Work order
Only the lines from the top of the data through the line containing "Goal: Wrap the" should be duplicated, exactly as they appear.

Saved entries:
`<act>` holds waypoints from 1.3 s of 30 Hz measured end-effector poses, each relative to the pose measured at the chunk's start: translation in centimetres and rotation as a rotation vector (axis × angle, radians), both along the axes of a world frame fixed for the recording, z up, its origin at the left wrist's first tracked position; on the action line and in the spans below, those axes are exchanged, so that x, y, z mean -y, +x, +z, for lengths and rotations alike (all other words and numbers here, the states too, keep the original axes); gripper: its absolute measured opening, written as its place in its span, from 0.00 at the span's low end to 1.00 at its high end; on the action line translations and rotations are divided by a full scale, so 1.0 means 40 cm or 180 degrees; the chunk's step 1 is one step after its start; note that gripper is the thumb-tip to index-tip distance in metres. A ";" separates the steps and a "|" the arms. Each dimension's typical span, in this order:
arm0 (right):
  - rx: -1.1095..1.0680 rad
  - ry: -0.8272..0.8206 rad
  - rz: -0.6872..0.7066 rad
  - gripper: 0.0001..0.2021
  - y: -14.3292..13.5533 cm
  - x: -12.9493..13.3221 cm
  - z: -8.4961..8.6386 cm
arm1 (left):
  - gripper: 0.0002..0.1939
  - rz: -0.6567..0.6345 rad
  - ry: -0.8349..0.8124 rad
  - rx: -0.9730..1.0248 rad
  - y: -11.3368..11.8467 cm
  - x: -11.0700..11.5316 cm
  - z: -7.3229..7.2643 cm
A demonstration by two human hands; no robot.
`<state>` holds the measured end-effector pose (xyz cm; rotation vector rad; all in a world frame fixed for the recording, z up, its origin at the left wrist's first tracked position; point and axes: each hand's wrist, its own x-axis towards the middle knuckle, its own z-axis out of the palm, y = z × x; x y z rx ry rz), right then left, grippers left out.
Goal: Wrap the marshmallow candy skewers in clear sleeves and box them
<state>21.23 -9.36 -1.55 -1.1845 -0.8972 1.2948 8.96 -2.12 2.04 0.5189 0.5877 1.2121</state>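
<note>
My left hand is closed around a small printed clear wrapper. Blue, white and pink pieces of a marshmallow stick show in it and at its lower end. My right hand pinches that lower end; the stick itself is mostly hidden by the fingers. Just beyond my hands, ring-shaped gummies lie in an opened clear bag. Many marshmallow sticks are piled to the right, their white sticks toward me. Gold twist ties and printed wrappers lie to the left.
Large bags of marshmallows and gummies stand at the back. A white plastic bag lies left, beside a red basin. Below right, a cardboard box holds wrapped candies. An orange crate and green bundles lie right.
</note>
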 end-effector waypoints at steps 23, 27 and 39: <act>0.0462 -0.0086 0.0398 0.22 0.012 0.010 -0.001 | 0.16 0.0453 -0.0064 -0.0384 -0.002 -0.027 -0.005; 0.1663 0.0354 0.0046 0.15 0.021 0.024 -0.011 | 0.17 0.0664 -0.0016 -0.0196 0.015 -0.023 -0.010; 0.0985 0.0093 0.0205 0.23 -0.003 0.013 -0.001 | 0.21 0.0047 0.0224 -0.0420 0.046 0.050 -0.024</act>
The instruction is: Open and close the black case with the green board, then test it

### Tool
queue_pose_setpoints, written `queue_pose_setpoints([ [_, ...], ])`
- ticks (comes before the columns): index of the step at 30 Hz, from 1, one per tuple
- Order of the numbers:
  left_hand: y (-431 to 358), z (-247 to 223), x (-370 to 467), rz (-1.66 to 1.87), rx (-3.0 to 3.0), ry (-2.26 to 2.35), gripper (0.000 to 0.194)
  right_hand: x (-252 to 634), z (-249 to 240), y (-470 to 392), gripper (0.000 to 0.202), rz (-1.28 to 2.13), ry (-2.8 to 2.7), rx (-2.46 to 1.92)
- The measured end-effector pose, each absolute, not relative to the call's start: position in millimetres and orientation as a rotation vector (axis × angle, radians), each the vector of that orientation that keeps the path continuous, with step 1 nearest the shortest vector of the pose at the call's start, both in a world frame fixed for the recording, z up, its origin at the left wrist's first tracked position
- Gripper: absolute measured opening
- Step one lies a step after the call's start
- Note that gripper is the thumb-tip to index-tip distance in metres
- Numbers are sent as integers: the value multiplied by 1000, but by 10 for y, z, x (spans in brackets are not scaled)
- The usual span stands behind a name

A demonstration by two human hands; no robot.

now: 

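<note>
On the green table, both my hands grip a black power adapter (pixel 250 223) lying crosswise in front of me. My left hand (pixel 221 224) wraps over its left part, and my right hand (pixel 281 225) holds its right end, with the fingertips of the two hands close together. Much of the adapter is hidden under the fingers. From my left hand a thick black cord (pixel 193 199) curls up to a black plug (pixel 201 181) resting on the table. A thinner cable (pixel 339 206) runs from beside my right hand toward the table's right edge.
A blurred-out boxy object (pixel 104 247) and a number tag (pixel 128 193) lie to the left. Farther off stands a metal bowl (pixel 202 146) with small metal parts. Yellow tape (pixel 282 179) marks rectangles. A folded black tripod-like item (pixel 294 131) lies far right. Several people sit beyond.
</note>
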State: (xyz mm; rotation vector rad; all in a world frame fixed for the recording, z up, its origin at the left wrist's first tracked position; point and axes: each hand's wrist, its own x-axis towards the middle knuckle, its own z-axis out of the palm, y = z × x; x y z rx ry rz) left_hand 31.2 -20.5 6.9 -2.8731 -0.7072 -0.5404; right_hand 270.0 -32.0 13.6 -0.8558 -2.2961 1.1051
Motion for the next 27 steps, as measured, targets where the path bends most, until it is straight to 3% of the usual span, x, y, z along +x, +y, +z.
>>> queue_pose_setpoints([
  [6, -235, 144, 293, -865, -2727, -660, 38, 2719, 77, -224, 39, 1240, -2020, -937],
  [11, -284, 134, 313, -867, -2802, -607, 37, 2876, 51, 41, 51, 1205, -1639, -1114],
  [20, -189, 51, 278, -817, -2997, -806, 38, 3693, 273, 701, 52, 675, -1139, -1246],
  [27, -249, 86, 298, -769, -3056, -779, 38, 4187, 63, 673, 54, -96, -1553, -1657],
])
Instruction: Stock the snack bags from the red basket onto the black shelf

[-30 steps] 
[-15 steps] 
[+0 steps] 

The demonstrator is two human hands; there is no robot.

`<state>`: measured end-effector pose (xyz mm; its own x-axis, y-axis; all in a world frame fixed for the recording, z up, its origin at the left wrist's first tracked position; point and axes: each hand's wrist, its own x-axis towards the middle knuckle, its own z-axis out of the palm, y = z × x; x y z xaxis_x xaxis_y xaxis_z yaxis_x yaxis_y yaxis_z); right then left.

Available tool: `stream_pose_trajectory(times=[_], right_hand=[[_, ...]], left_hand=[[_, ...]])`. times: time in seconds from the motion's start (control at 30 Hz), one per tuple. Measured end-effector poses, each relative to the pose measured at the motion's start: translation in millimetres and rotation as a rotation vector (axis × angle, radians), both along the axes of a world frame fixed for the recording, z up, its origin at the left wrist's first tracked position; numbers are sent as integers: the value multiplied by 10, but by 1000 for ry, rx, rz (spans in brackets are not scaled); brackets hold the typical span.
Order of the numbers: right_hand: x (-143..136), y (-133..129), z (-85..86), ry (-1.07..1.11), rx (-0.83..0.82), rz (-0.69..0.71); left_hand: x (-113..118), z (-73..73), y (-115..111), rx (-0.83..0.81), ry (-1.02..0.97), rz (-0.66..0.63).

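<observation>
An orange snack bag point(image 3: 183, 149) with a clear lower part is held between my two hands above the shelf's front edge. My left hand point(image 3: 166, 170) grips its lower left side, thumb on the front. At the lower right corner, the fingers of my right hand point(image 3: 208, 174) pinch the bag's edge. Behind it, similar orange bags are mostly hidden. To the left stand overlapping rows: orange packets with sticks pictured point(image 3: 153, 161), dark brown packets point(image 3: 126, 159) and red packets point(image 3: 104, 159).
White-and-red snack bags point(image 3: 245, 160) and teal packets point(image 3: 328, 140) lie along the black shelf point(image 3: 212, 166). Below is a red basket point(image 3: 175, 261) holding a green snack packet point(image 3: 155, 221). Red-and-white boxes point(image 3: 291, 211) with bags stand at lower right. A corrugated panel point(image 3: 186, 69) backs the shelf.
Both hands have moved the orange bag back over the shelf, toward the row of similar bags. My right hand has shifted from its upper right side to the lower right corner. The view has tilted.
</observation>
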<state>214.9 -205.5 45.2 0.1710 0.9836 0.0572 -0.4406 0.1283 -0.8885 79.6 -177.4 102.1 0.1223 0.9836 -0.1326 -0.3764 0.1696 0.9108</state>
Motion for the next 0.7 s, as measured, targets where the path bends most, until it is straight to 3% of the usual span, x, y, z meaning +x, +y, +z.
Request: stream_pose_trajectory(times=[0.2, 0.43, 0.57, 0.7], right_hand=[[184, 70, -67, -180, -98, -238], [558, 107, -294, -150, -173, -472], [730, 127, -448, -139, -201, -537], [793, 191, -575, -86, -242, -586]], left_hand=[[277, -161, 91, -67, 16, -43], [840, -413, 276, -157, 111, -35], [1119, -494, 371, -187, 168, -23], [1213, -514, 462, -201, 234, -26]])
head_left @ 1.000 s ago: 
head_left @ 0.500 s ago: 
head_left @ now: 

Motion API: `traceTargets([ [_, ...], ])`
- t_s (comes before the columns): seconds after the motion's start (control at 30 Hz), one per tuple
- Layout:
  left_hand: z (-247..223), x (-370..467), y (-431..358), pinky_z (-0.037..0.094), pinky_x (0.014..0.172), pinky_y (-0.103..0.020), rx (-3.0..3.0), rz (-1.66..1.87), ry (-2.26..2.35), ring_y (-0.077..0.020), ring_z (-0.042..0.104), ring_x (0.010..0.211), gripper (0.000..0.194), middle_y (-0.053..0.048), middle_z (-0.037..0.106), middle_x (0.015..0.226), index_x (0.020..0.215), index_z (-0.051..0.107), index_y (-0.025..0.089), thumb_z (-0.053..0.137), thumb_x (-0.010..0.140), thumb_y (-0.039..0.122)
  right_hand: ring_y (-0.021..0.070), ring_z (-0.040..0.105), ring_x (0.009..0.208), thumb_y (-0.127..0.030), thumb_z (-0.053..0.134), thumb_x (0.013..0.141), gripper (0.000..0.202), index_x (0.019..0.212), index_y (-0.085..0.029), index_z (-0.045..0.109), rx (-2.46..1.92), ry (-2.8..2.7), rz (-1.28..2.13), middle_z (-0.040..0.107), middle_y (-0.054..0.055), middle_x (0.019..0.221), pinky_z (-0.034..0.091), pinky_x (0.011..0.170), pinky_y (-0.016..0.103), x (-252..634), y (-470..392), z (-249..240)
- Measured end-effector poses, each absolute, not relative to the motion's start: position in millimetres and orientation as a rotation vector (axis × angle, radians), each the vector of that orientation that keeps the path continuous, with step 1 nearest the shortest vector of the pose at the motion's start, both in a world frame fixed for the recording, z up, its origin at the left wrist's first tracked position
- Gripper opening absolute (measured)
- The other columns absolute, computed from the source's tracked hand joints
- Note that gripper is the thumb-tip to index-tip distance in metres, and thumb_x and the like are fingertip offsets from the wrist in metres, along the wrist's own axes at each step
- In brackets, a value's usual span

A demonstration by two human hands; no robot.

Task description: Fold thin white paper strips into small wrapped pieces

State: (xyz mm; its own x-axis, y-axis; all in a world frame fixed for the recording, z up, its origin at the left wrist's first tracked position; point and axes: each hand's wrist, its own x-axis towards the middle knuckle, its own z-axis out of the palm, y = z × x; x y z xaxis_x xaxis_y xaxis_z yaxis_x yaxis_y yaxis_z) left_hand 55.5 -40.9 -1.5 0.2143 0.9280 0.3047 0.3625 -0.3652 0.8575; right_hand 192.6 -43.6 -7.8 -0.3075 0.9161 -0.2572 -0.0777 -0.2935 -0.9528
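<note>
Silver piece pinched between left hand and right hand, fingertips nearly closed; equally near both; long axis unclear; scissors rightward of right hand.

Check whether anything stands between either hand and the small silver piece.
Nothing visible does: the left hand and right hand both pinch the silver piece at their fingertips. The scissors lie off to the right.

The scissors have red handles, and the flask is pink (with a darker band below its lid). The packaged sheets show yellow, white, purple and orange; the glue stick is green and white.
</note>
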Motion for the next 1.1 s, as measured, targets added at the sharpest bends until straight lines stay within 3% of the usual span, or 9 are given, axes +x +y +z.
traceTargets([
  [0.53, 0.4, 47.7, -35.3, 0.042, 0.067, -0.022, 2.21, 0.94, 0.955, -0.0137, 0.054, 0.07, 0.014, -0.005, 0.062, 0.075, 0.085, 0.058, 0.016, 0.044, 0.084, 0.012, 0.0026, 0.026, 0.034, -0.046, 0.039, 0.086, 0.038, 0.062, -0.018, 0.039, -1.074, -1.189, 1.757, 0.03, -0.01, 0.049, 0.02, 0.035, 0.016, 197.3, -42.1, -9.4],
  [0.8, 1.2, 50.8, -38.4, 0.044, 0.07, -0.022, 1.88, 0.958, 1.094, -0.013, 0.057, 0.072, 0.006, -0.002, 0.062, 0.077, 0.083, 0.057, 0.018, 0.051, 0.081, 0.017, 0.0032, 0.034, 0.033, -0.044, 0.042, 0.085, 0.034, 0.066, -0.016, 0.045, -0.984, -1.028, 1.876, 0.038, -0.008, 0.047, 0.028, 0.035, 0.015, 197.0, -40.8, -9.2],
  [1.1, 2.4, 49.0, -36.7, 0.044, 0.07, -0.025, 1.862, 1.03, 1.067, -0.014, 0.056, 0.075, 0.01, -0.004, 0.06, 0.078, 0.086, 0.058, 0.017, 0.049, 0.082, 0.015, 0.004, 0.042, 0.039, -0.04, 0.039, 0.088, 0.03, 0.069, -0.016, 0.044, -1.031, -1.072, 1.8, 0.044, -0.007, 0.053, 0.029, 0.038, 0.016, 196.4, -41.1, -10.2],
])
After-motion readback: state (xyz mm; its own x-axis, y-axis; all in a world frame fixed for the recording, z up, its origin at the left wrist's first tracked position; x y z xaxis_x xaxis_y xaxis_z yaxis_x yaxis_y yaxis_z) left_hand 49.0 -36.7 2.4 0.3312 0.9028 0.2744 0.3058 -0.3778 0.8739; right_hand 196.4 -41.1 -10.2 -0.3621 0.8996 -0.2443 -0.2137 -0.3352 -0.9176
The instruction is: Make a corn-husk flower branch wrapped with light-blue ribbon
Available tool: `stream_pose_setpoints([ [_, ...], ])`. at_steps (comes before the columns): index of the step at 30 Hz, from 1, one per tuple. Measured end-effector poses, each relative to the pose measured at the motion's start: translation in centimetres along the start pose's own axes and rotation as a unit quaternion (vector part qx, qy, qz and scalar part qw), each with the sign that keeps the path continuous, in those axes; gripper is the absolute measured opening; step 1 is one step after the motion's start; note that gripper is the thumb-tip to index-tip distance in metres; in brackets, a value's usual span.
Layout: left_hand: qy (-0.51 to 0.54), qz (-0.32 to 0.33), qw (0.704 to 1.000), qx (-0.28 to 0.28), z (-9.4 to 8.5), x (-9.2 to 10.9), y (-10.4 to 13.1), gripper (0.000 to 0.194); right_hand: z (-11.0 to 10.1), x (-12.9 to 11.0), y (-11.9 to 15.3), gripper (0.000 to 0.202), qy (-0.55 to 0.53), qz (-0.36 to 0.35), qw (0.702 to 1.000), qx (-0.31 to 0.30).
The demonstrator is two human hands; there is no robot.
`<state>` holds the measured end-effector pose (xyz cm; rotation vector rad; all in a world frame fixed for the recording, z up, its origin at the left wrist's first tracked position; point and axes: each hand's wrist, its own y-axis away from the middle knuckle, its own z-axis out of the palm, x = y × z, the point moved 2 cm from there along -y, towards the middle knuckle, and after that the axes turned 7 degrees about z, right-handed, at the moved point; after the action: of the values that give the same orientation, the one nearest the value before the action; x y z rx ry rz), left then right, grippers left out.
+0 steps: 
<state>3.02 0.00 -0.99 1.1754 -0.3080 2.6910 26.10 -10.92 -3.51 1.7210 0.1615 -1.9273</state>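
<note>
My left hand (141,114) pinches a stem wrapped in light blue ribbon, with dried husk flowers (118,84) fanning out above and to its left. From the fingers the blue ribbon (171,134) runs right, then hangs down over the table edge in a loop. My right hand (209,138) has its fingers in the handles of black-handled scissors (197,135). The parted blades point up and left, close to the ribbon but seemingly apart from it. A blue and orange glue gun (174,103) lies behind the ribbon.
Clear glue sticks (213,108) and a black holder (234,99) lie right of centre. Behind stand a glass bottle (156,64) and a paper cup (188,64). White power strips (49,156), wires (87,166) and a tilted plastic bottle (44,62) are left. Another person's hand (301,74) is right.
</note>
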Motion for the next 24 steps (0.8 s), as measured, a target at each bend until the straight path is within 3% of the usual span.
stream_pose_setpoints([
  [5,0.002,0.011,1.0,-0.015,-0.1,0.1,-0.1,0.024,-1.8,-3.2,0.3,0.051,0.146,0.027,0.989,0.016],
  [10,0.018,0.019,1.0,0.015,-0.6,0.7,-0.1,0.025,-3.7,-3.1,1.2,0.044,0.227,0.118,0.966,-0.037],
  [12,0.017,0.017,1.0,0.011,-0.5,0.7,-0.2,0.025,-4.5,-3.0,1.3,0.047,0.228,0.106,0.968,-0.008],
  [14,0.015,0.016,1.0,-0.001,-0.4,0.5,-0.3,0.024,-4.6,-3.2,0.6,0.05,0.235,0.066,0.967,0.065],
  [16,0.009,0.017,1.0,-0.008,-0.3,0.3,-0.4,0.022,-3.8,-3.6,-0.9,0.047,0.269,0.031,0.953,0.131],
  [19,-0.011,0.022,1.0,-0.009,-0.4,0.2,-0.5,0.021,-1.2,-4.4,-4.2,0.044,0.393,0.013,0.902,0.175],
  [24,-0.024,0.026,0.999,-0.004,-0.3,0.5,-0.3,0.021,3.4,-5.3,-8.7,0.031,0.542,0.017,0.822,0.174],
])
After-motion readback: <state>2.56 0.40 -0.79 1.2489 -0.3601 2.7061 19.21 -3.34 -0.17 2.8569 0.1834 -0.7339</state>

Exercise output
`<act>` holds waypoints from 1.3 s of 30 Hz measured end-effector poses, each relative to the pose measured at the chunk's start: translation in centimetres and rotation as a rotation vector (axis × angle, radians), both along the axes of a world frame fixed for the recording, z up, its origin at the left wrist's first tracked position; on the action line and in the spans below, those axes are exchanged, so that x, y, z mean -y, +x, +z, for lengths and rotations alike (all other words and numbers here, the states too, keep the original axes); gripper: its absolute measured opening, written as its place in its span, from 0.00 at the span's low end to 1.00 at its high end; on the action line translations and rotations are divided by a full scale, so 1.0 means 40 cm or 180 degrees; the chunk's step 1 is one step after its start; note that gripper is the thumb-tip to index-tip distance in metres. A ";" separates the steps and a "|" the arms. Each dimension's typical span, in this order:
arm0 (right):
  - rx: -1.1095..1.0680 rad
  - ry: -0.8272..0.8206 rad
  - rz: -0.6872..0.7066 rad
  - gripper: 0.0001..0.2021
  - y: -14.3292..13.5533 cm
  - x: -12.9493..13.3221 cm
  - z: -8.4961..8.6386 cm
arm1 (left):
  - gripper: 0.0002..0.1939
  - rz: -0.6567..0.6345 rad
  - ry: -0.8349..0.8124 rad
  - rx: -0.9730..1.0248 rad
  - y: -11.3368..11.8467 cm
  - x: -11.0700..11.5316 cm
  - z: -7.3229..7.2643 cm
A demonstration by two human hands; no robot.
`<state>` holds the measured end-effector pose (xyz cm; rotation vector rad; all in a world frame fixed for the recording, z up, its origin at the left wrist's first tracked position; point and axes: each hand's wrist, its own x-axis towards the middle knuckle, its own z-axis out of the palm, y = z × x; x y z rx ry rz), right then left, grippers left out.
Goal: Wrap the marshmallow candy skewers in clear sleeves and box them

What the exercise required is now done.